> [Task instructions] Find the lines of data that contain the string "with", then list them.

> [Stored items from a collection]
-----
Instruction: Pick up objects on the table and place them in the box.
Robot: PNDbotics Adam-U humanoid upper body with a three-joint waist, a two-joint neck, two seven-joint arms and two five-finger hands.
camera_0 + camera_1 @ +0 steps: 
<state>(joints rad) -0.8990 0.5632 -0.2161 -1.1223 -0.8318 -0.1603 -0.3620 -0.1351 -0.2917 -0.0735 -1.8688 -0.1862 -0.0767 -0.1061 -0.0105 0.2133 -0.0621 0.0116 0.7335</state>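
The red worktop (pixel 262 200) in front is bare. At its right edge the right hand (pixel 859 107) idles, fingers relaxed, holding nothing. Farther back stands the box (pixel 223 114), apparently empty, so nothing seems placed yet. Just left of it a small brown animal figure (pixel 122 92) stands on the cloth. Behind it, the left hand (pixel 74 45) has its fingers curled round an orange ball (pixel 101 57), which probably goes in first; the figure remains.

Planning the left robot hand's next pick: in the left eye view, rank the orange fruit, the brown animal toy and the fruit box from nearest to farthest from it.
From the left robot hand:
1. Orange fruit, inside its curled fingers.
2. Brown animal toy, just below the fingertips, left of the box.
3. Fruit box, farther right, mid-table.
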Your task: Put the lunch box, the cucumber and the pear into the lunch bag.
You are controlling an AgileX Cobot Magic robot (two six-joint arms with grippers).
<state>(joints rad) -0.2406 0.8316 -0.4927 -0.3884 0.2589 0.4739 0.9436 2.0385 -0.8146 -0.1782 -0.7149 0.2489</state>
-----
> [Task answer]
Robot: PNDbotics Adam-U humanoid upper body with a three-joint waist, a two-joint neck, two seven-joint arms and two five-finger hands.
You are controlling an AgileX Cobot Magic robot (two six-joint arms with grippers).

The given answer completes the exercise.